Eduardo cruzou as ruas do bairro numa noite fria em busca de um cigarro para acalmar os nervos. Parou na padaria, tirou uns trocados do bolso e estendeu a mão em direção à caixa registradora. Voltou-se para a saída do lugar, cujas portas estavam prestes a fechar - passava das onze da noite. Deu alguns passos adiante, olhou para o céu azul e conferiu a integridade do maço que acabara de adquirir. Era um pacotinho vermelho de Free. Costumava fumar Marlboro, mas estivera comprando a nova marca há algumas semanas numa tentativa infrutífera de livrar-se do vício. Livre ali, no entanto, apenas sua incontornável ansiedade.
Depois de refletir um pouco, Eduardo limpou o nariz - que escorria por conta de uma gripe que o acometera no final de semana. Vinha trabalhando muito, sem tempo para cuidar da vida; nas horas vagas, dedicava-se à leitura, aos filmes, às visitas aos amigos. Às vezes tinha preguiça de si próprio. Tentava, no entanto, arrumar um objetivo, uma companhia, um desafio qualquer -buscava para si algo palpável para aplacar sua mal-disfarçada solidão.
Enquanto caminhava de volta para casa, seus olhos castanhos fitavam o ambiente a seu redor, esquivando-se das mechas de cabelo que teimavam em cair a sua frente. Esquerda, direita, à frente, rodeava o olhar como se temesse algo. O frio aumentara, e as rajadas de vento pareciam cada vez mais densas e rápidas. Suas olheiras estavam bastante profundas.
Então, o inesperado.
- Oi - exclamou, incrédulo.
- Olá! Sumido, heim? - disse ela, com um sorriso que o lembrava de tempos imemoriais.
- Pois é.
- E aí, tá bem?
- Podia estar melhor, é verdade.
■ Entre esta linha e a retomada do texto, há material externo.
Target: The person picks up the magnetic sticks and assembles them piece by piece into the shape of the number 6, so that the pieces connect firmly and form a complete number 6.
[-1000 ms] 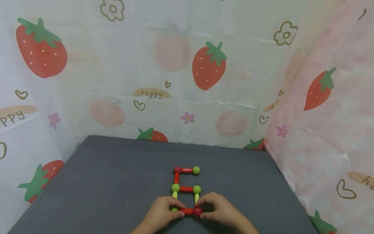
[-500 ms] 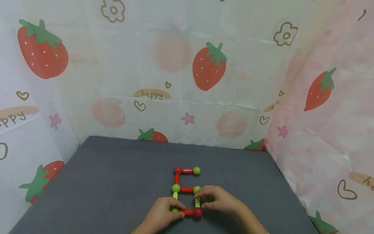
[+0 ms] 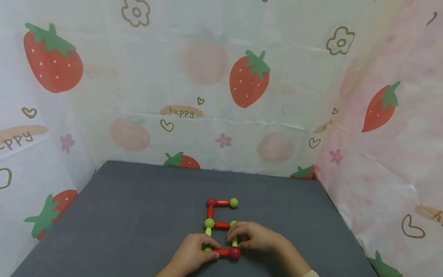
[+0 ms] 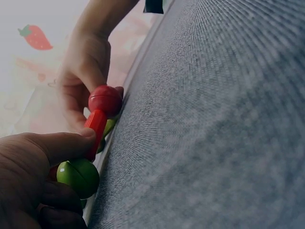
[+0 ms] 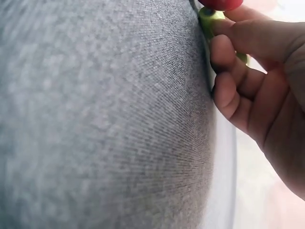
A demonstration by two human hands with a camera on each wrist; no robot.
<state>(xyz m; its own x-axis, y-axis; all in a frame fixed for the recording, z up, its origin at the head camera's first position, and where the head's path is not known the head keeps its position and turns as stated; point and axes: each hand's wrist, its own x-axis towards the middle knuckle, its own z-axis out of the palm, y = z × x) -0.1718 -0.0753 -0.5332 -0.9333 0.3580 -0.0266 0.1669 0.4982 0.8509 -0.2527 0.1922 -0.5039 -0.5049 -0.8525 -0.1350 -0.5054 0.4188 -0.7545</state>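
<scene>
A figure-six outline of rods and balls lies flat on the dark cloth. My left hand [image 3: 189, 252] pinches the bottom red rod [image 3: 225, 252] near the lower-left green ball [image 3: 207, 249]. A dark red ball [image 3: 235, 252] sits at that rod's other end, also seen as a red ball [image 4: 105, 101] in the left wrist view. My right hand [image 3: 259, 237] holds the right-side green rod [image 3: 235, 242] between thumb and fingers, partly covering the green ball [image 3: 233, 222] above it. In the right wrist view, the fingers [image 5: 223, 50] hide most of the green rod [image 5: 208, 21].
Above, a red rod [image 3: 222, 224] joins the middle green ball [image 3: 209, 223]. The top arm has another dark red ball [image 3: 211, 202] and a green ball [image 3: 233, 202]. Dark grey cloth [image 3: 145, 204] covers the table, with strawberry-print curtains [image 3: 294, 96] at the back and sides.
My right hand has left the lower-right dark red ball, moved up, and now holds the right-side green rod. The left hand stays on the bottom red rod.
</scene>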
Mas ainda estou vivo. E você?
- Nunca estive tão bem, sabia?
- Legal - falou Eduardo, virando o olhar para o infinito. Encarou o comentário como uma provocação, mas preferiu ignorá-lo. E prosseguiu: - Sonhei com você uns dias atrás.
- Mesmo?
- É.
- Aposto que foi um pesadelo - disse ela, sem conter a gargalhada.
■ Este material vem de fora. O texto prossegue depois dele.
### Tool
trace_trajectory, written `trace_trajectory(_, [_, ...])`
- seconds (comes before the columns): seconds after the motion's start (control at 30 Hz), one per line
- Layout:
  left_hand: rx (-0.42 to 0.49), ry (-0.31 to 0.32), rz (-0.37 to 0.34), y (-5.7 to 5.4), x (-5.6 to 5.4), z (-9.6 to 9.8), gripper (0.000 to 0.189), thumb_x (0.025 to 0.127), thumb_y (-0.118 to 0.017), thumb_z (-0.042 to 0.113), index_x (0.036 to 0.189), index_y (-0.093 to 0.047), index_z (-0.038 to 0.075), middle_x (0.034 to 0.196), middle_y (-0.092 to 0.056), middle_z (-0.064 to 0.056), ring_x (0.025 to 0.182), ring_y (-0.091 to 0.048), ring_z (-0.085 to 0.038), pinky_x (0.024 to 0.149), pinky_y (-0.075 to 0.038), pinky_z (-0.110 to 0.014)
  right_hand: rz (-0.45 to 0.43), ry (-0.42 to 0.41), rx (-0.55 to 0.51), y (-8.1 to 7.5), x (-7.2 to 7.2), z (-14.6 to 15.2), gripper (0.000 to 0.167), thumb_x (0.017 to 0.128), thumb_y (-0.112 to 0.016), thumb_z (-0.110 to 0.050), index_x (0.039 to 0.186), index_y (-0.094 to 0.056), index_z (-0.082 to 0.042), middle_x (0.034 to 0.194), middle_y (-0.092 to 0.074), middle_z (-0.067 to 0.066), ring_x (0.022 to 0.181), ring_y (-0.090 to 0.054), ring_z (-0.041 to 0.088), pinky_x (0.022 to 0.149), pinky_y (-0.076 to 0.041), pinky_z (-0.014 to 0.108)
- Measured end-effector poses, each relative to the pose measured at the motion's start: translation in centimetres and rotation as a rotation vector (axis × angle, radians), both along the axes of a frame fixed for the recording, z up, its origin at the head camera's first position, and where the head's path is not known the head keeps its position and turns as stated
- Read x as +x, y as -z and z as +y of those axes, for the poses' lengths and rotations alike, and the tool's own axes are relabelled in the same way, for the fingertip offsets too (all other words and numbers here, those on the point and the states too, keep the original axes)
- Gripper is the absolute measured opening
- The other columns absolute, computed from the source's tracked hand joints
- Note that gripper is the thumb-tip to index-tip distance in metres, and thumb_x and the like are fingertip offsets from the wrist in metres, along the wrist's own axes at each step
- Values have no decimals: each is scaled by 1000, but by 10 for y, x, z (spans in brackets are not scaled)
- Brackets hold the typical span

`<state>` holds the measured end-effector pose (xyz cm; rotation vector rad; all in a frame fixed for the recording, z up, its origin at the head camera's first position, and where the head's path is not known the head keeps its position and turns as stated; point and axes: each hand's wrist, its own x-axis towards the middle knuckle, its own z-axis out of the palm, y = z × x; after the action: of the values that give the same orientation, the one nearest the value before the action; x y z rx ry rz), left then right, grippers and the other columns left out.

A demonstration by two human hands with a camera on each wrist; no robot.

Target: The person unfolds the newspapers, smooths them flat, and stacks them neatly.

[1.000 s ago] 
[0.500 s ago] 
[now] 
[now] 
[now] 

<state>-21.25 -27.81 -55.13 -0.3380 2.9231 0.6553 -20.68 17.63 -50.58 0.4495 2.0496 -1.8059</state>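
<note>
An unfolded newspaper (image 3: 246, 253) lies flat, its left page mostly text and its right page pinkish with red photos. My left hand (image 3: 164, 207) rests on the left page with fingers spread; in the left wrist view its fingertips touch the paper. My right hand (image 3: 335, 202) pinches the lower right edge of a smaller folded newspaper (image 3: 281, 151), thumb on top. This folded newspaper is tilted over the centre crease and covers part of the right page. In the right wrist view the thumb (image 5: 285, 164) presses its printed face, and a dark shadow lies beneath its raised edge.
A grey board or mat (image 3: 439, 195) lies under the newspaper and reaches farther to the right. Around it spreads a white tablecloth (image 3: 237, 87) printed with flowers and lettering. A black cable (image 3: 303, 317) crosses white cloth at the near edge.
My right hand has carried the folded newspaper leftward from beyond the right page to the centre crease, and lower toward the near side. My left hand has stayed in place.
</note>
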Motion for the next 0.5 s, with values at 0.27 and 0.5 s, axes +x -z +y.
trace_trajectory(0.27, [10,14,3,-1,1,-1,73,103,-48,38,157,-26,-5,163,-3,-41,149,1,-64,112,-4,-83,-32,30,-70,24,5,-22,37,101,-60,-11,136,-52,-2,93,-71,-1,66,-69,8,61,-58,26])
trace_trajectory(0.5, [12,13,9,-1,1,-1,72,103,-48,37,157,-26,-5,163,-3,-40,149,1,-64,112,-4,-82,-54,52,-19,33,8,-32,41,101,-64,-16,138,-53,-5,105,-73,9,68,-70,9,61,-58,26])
Eduardo não disse, mas pensou consigo mesmo:
- Ganhou a aposta.
Ficaram ali, no frio, a rua sem carros nem gente, conversando por alguns segundos - um par de minutos, no máximo - enquanto pensavam numa maneira de se livrarem daquela coincidência infeliz. Eduardo vestia bermuda verde-milico, botas marrons, meias pretas e uma blusa de capuz cinza. Inexplicavelmente, o nariz parou de incomodá-lo. Ela, por sua vez, calçava tênis brancos e gorro, refugiando-se da baixa temperatura com uma lã marrom e surradas calças jeans. Mesmo desconfortável, Janaína possuia enorme talento para lidar com esse tipo de desencontro - experiência adquirida depois de alguns anos de relacionamentos atribulados e mal-resolvidos.
- O que você faz aqui, e a essa hora?
- Estava de passagem e parei pra comprar um chiclete.
- Não sabia que você ainda frequentava essas bandas - brincou Eduardo, querendo acreditar que a presença daquela mulher ali tinha a ver consigo próprio. Sabia que ela nunca admitiria isso, mesmo se fosse o caso. Freqüentemente nutria pensamentos desse tipo sem saber exatamente o por quê.
- Tenho que ir. Estão me esperando no carro.
- Até.
Queria burlar a curiosidade, mas sabia quem a aguardava dentro daquele carro branco velho e enferrujado. Deu uma espiada, e recordou um dos personagens do sonho que tivera semanas antes. Esfregou as mãos para se esquentar e manteve o andar calmo rumo a seu sobrado grande e velho, que ficava numa viela a algumas quadras dali e onde vivia só. Continuou a caminhar.
No dia seguinte, Eduardo acordaria as seis da manhã para pegar o ônibus (lotado como de costume) e trabalhar. Aparentemente, estava feliz pela proximidade do salário - faltava uma semana para o dia 5. Seria uma segunda-feira qualquer, não fossem as páginas policiais, onde se lia que um jovem de 22 anos estava desaparecido desde o último domingo.
Fora visto pela última vez comprando cigarros na padaria do bairro.